Não há mais a dizer que não seja: o cansaço. O cansaço comanda a vida. Insurge-se-lhe sub-repticiamente. Baralha-lhe as ideias. Obstrui-lhe o senso comum, a decisão sensata. O cansaço toma decisões independentes de um cérebro que não o consegue controlar e no fim desculpa-se: foi o cansaço.
Está na base de todos os ismos de todas as guerras e revoluções. Foi por cansaço que o Cristo se deixou levar ao monte Gólgota. Entregou-se de corpo e alma à fustigação tonitruante, em virtude da amnistia de um povo criado e abençoado por deus. Deus, que ao fim e ao cabo eram ele e mais dois transfigurados num só.
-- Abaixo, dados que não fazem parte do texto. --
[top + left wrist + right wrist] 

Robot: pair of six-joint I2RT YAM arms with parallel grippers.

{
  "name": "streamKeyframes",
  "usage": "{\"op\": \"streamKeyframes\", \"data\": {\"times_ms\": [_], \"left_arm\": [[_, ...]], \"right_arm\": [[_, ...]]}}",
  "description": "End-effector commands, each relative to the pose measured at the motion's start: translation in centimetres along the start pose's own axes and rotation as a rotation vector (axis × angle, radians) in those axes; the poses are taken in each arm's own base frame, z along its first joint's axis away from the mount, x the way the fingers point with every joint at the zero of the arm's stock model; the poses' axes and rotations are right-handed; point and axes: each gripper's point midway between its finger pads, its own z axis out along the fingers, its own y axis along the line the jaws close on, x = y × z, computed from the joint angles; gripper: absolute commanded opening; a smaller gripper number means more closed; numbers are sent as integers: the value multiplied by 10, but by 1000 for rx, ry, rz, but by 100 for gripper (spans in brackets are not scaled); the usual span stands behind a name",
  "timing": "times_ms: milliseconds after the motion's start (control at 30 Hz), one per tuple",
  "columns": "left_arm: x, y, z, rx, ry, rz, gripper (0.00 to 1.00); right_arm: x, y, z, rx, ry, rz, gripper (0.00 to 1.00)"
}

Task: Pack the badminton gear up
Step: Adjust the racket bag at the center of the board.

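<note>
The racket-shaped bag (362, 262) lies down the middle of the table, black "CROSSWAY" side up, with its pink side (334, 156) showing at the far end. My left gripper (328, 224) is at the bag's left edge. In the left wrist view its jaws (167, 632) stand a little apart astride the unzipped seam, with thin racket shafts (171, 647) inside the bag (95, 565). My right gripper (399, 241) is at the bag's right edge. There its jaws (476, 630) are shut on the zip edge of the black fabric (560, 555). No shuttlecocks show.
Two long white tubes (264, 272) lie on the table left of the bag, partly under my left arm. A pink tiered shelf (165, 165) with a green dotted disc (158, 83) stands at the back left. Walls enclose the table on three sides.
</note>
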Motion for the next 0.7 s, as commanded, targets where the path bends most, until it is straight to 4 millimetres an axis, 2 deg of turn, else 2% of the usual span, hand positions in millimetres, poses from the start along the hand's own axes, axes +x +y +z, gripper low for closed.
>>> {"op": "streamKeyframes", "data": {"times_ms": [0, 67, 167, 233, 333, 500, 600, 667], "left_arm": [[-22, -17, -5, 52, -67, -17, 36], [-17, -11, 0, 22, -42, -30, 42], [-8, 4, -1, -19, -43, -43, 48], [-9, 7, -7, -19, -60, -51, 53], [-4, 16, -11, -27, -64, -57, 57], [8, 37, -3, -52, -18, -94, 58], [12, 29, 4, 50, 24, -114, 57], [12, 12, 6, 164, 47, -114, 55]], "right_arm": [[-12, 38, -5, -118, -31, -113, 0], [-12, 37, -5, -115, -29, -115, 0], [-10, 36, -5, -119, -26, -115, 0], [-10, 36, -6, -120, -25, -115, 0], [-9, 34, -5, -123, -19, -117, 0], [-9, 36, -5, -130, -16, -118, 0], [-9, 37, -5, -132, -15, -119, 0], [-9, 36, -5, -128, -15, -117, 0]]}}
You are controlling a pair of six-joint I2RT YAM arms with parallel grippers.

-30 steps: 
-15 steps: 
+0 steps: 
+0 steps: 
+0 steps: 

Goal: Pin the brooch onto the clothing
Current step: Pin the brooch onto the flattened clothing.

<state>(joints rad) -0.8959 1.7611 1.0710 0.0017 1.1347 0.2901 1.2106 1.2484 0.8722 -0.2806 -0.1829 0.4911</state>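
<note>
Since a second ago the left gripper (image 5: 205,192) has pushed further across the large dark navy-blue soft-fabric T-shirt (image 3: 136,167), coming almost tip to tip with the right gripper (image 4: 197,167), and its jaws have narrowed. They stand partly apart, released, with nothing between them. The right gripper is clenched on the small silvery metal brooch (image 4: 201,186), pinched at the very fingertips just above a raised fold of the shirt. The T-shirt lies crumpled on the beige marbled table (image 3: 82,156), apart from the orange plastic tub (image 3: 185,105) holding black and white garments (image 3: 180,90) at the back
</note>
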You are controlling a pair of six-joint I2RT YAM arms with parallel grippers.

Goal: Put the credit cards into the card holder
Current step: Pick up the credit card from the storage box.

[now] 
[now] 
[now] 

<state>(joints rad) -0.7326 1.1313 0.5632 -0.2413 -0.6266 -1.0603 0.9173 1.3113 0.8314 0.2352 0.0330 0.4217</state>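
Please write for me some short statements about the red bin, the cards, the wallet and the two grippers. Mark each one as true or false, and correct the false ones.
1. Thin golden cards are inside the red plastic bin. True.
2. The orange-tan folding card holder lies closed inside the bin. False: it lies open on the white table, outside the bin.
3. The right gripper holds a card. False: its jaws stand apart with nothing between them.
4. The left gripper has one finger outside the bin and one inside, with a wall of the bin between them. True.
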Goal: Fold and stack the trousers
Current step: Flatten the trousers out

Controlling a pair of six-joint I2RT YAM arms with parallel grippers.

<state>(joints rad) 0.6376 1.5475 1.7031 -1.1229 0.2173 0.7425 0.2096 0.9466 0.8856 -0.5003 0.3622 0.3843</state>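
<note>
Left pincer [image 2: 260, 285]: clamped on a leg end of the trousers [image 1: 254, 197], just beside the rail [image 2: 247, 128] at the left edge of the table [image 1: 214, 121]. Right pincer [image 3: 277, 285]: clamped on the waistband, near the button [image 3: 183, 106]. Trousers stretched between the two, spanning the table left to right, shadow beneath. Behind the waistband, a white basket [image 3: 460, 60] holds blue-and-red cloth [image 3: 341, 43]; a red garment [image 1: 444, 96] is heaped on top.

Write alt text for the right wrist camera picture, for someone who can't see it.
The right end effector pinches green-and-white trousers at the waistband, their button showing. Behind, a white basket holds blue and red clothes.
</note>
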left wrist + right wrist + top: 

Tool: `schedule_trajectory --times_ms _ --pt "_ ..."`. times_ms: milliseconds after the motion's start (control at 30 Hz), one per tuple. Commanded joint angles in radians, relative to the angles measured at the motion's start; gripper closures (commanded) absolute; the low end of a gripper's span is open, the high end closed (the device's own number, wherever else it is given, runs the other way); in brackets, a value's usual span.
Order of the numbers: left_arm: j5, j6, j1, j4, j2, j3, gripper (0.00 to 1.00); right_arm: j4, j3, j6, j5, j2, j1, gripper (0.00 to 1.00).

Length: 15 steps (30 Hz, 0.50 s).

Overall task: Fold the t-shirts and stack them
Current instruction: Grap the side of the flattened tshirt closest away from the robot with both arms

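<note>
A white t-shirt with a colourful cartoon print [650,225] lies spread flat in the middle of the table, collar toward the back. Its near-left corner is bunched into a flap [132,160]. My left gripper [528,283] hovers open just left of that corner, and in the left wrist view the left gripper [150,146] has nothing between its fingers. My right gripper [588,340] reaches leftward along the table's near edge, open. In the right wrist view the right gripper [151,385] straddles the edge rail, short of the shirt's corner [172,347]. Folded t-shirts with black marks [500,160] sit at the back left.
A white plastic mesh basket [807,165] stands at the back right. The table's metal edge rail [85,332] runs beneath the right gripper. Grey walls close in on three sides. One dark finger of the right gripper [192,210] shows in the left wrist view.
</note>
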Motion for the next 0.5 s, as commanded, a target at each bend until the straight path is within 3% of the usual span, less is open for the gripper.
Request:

A diversidade na unidade. «Que canseira!» disse Pilatos ao tentar compreender o paradoxo, e ainda que lhe esperasse nas termas um banho quente numa infusão de ervas aromáticas, ficou-se por uma simples lavagem de mãos.
Até Judas, o apóstolo inteligente, cansou-se um dia de toda a mistificação do cansaço perene. Farto de dar a outra face e de amar o próximo; farto dos milagres de pacotilha, da política em prol dos pobres e desfavorecidos, dos reformados, dos doentes, dos cegos e paralíticos, dos ciganos e bombeiros, dos viciados em láudano; alardeou um dia: fuck you guys, i’m goin’ home!
«Quem é que eu tenho que beijar para sair deste cansaço miserável?»- Perguntou o apóstolo inteligente antes de perder as botas (que na verdade eram sandálias) no seu próprio cu. 
Hoje passei por uma estante no sweet drop onde se oferecia um copo  de whisky na compra de uma garrafa. Eu como gosto de copos e promoções agarrei de imediato na garrafa. Mais tarde regurgitei: com o dinheiro daquela garrafa poderia ter comprado cinquenta copos. 
Mas tal como o Cristo redentor, deixei-me sacrificar ao deus antropomórfico dos mercados, do dinheiro e da economia. «Deus é o dinheiro, só é salvo quem o adorar»  cantou a sábia e não menos cansada Lena d’Água nos idos de oitenta. Estar cansado é condição sine qua non para se ser cidadão deste cubículo golfista, como atesta o próprio documento na sua designação: C.C. – Cartão de Cansaço.
Nós o que precisamos não é de austeridade nem de subsídios em duodenos. Não precisamos da imaginária Europa prostituída, nem sequer dum pangermanismo pós-moderno disfarçado de gorda arrogante. O que a malta precisa é de descanso…Ou então de uma guerra: provam as estatísticas que durante as guerras os suicídios baixam consideravelmente.

8 comentários:

Anónimo Says:
12 de janeiro de 2013 às 00:21

Quem és tu que escreves de uma forma brutal? Quase assustadora?!

Muito bom! :D

El Matador Says:
12 de janeiro de 2013 às 00:30

Como diria o romeiro: Ninguém!

Anónimo Says:
12 de janeiro de 2013 às 00:40

porra. porra. porra.

Briseis Says:
12 de janeiro de 2013 às 00:42

Que Deus (o mesmo que integra a tríade, que se finou de cansaço) não permita que o nosso cansaço não tenha descanso.

Anónimo Says:
12 de janeiro de 2013 às 00:46

roubei.

El Matador Says:
12 de janeiro de 2013 às 00:55

@Briseis: Só quando o nosso cansaço tiver descanso é que poderemos ter energia para fazer alguma coisa. Deus pode ajudar se quiser mas parece-me que começou a abster-se desde o oitavo dia.

El Matador Says:
12 de janeiro de 2013 às 00:56

@aNon: Rouba agora que ninguém tá a ver. :)

luisa Says:
13 de janeiro de 2013 às 21:08

É melhor a malta descansar. A guerra também cansa.